▸ DIRECTIONS
Everything in the records below should be printed exactly, except the pictures.

▸ SOURCE DATA
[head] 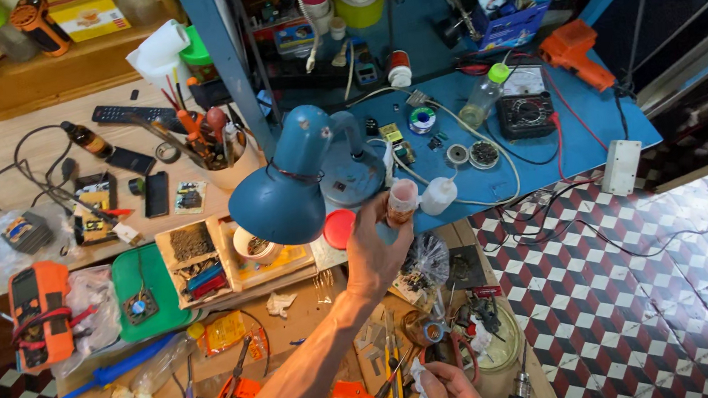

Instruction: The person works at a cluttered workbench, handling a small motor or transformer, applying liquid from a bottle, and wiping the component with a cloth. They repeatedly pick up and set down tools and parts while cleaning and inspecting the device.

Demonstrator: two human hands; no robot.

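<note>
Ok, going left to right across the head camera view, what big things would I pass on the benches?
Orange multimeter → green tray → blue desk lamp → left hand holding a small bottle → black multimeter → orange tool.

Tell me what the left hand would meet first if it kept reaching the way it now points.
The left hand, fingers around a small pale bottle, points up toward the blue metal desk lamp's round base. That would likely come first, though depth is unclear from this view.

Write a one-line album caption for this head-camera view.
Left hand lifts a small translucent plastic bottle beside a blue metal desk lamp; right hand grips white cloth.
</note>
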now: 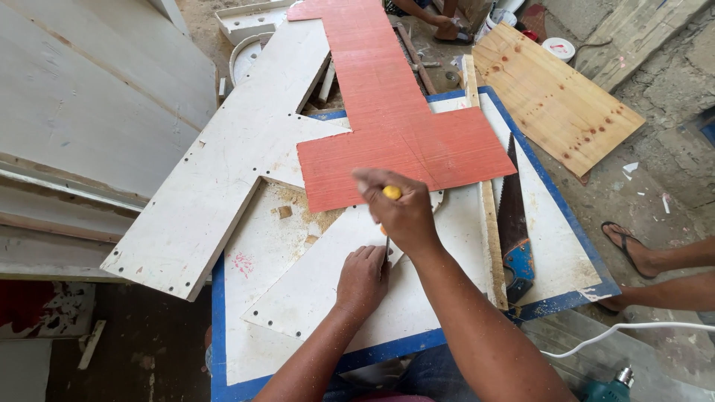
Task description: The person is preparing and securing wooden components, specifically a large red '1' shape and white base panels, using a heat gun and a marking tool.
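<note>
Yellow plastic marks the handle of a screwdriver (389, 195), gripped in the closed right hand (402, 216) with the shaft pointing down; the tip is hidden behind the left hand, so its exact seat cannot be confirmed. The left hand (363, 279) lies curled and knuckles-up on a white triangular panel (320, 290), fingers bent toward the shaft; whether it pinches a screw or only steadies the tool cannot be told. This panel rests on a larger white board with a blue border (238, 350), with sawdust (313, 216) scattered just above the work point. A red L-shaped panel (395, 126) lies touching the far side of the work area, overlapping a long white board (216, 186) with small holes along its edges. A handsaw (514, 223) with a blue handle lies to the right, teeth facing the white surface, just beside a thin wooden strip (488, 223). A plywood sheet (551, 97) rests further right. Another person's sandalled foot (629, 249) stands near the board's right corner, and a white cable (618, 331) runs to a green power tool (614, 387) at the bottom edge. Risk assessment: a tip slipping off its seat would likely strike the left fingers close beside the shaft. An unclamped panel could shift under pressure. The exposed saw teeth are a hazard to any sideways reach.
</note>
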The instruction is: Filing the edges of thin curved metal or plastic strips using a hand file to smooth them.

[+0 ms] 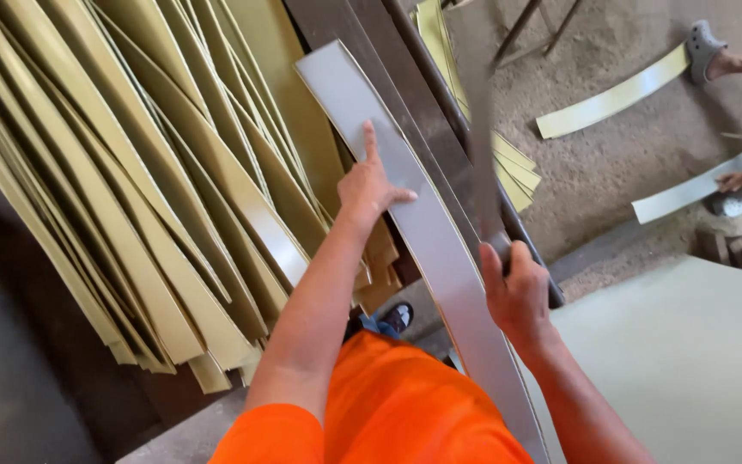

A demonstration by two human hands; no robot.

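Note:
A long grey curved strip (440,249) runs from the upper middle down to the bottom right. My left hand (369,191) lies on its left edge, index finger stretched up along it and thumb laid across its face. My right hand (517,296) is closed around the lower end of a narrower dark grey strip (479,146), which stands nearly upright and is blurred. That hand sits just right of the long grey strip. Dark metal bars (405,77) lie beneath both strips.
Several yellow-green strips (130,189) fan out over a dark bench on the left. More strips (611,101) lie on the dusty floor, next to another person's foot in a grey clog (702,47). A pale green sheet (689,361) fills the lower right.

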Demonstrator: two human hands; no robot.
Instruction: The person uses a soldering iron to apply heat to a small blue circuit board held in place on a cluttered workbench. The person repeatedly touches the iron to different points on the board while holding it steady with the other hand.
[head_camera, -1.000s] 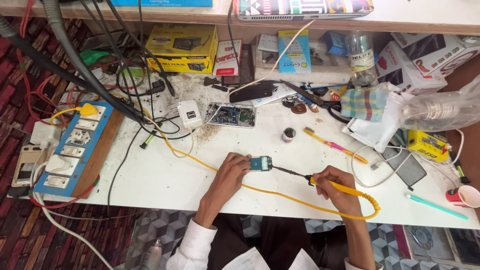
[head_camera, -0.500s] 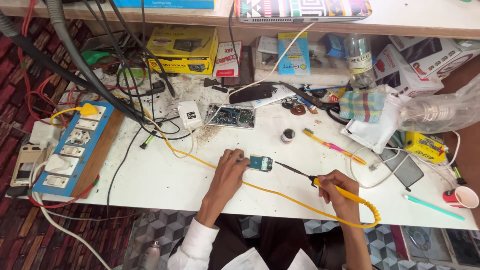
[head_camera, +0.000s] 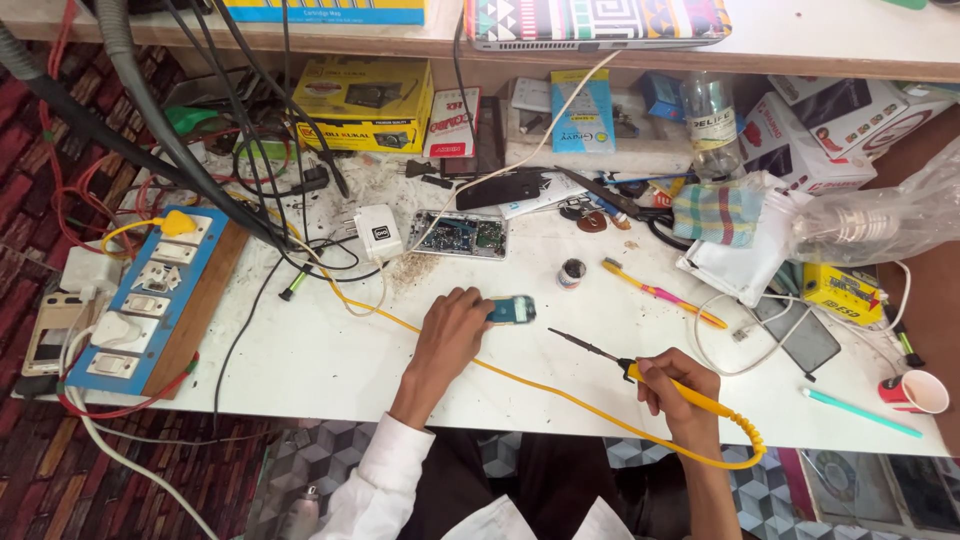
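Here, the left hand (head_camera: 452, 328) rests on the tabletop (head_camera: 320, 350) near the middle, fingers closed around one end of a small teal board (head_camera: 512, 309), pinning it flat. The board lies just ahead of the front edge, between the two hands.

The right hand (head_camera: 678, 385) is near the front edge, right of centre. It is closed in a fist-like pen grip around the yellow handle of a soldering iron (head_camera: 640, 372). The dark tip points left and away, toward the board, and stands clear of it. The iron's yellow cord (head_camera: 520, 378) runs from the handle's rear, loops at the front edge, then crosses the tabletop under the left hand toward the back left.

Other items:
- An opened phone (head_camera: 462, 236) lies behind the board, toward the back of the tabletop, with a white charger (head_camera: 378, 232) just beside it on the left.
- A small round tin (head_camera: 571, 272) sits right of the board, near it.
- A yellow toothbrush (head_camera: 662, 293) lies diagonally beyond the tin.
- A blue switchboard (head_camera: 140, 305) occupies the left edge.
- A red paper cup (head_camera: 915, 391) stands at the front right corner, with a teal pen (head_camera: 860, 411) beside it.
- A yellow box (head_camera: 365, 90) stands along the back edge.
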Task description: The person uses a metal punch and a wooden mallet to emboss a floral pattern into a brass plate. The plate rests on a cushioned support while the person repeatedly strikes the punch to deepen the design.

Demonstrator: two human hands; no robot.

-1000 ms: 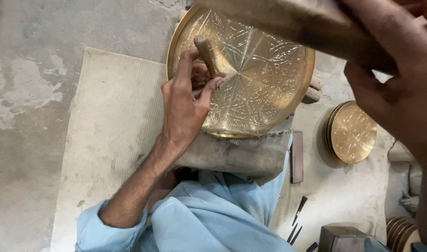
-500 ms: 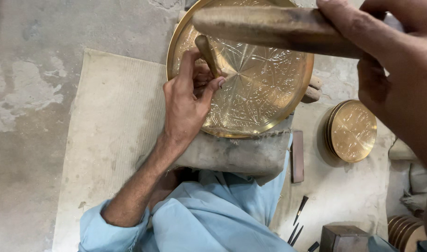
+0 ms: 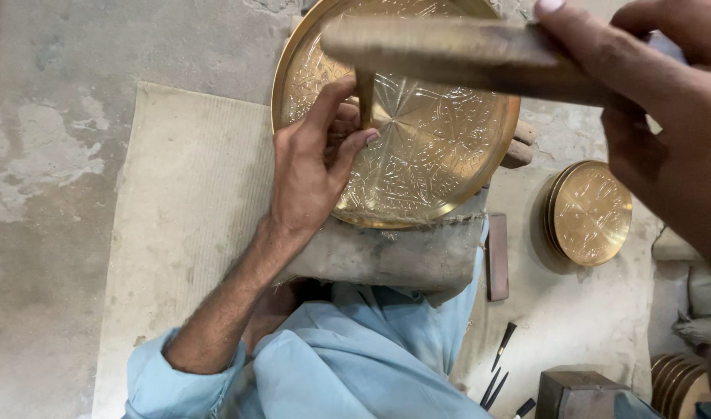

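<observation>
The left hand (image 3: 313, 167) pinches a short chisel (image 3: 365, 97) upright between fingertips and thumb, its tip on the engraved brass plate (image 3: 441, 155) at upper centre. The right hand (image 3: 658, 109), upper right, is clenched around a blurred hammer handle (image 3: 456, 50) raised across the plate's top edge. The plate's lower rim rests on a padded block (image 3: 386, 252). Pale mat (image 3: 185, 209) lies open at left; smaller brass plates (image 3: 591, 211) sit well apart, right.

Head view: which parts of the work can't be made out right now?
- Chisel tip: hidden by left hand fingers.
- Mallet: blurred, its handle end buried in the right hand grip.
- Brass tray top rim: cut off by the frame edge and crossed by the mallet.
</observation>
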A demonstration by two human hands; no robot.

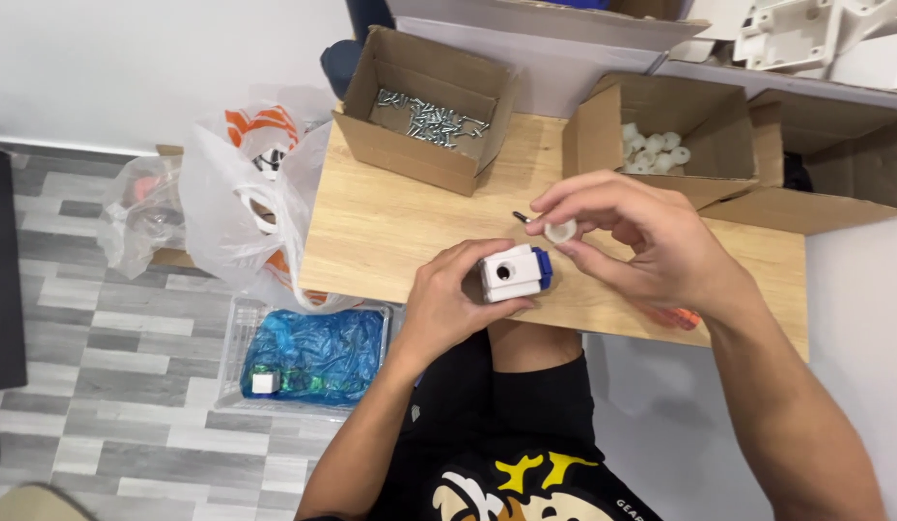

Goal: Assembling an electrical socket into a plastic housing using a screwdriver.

▸ TASK RESULT
[head] 

Instruction: The person works at a cluttered workbench, handling a small motor or transformer, applying liquid from a bottle, and wiping the component with a cloth. They repeatedly pick up and set down tools and parts while cleaning and inspecting the device.

Demonstrator: two human hands; no robot.

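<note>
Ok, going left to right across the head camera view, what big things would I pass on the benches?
Orange multimeter → green tray → blue desk lamp → left hand holding a small bottle → black multimeter → orange tool.

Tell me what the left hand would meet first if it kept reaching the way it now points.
The left hand, fingers around a small pale bottle, points up toward the blue metal desk lamp's round base. That would likely come first, though depth is unclear from this view.

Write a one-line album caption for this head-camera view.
Left hand lifts a small translucent plastic bottle beside a blue metal desk lamp; right hand grips white cloth.
</note>
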now: 
Task description: The person is preparing and securing wooden components, specifically a large red '1' shape and white base panels, using a heat gun and a marking tool.
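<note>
Yellow plastic marks the handle of a screwdriver (389, 195), gripped in the closed right hand (402, 216) with the shaft pointing down; the tip is hidden behind the left hand, so its exact seat cannot be confirmed. The left hand (363, 279) lies curled and knuckles-up on a white triangular panel (320, 290), fingers bent toward the shaft; whether it pinches a screw or only steadies the tool cannot be told. This panel rests on a larger white board with a blue border (238, 350), with sawdust (313, 216) scattered just above the work point. A red L-shaped panel (395, 126) lies touching the far side of the work area, overlapping a long white board (216, 186) with small holes along its edges. A handsaw (514, 223) with a blue handle lies to the right, teeth facing the white surface, just beside a thin wooden strip (488, 223). A plywood sheet (551, 97) rests further right. Another person's sandalled foot (629, 249) stands near the board's right corner, and a white cable (618, 331) runs to a green power tool (614, 387) at the bottom edge. Risk assessment: a tip slipping off its seat would likely strike the left fingers close beside the shaft. An unclamped panel could shift under pressure. The exposed saw teeth are a hazard to any sideways reach.
</note>
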The instruction is: Filing the edges of thin curved metal or plastic strips using a hand file to smooth them.

[+0 ms] 

A demonstration by two human hands; no robot.

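Note:
A long grey curved strip (440,249) runs from the upper middle down to the bottom right. My left hand (369,191) lies on its left edge, index finger stretched up along it and thumb laid across its face. My right hand (517,296) is closed around the lower end of a narrower dark grey strip (479,146), which stands nearly upright and is blurred. That hand sits just right of the long grey strip. Dark metal bars (405,77) lie beneath both strips.
Several yellow-green strips (130,189) fan out over a dark bench on the left. More strips (611,101) lie on the dusty floor, next to another person's foot in a grey clog (702,47). A pale green sheet (689,361) fills the lower right.
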
Demonstrator: two human hands; no robot.
Instruction: The person uses a soldering iron to apply heat to a small blue circuit board held in place on a cluttered workbench. The person repeatedly touches the iron to different points on the board while holding it steady with the other hand.
[head_camera, -1.000s] 
[head_camera, -0.500s] 
[head_camera, +0.000s] 
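Here, the left hand (head_camera: 452, 328) rests on the tabletop (head_camera: 320, 350) near the middle, fingers closed around one end of a small teal board (head_camera: 512, 309), pinning it flat. The board lies just ahead of the front edge, between the two hands.

The right hand (head_camera: 678, 385) is near the front edge, right of centre. It is closed in a fist-like pen grip around the yellow handle of a soldering iron (head_camera: 640, 372). The dark tip points left and away, toward the board, and stands clear of it. The iron's yellow cord (head_camera: 520, 378) runs from the handle's rear, loops at the front edge, then crosses the tabletop under the left hand toward the back left.

Other items:
- An opened phone (head_camera: 462, 236) lies behind the board, toward the back of the tabletop, with a white charger (head_camera: 378, 232) just beside it on the left.
- A small round tin (head_camera: 571, 272) sits right of the board, near it.
- A yellow toothbrush (head_camera: 662, 293) lies diagonally beyond the tin.
- A blue switchboard (head_camera: 140, 305) occupies the left edge.
- A red paper cup (head_camera: 915, 391) stands at the front right corner, with a teal pen (head_camera: 860, 411) beside it.
- A yellow box (head_camera: 365, 90) stands along the back edge.
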Task description: The person uses a metal punch and a wooden mallet to emboss a floral pattern into a brass plate. The plate rests on a cushioned support while the person repeatedly strikes the punch to deepen the design.

Demonstrator: two human hands; no robot.

-1000 ms: 
-500 ms: 
+0 ms: 

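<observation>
The left hand (image 3: 313, 167) pinches a short chisel (image 3: 365, 97) upright between fingertips and thumb, its tip on the engraved brass plate (image 3: 441, 155) at upper centre. The right hand (image 3: 658, 109), upper right, is clenched around a blurred hammer handle (image 3: 456, 50) raised across the plate's top edge. The plate's lower rim rests on a padded block (image 3: 386, 252). Pale mat (image 3: 185, 209) lies open at left; smaller brass plates (image 3: 591, 211) sit well apart, right.

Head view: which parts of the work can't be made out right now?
- Chisel tip: hidden by left hand fingers.
- Mallet: blurred, its handle end buried in the right hand grip.
- Brass tray top rim: cut off by the frame edge and crossed by the mallet.
</observation>
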A demonstration by two human hands; no robot.


Goal: Assembling an electrical socket into a plastic housing using a screwdriver.

With that, the answer is done.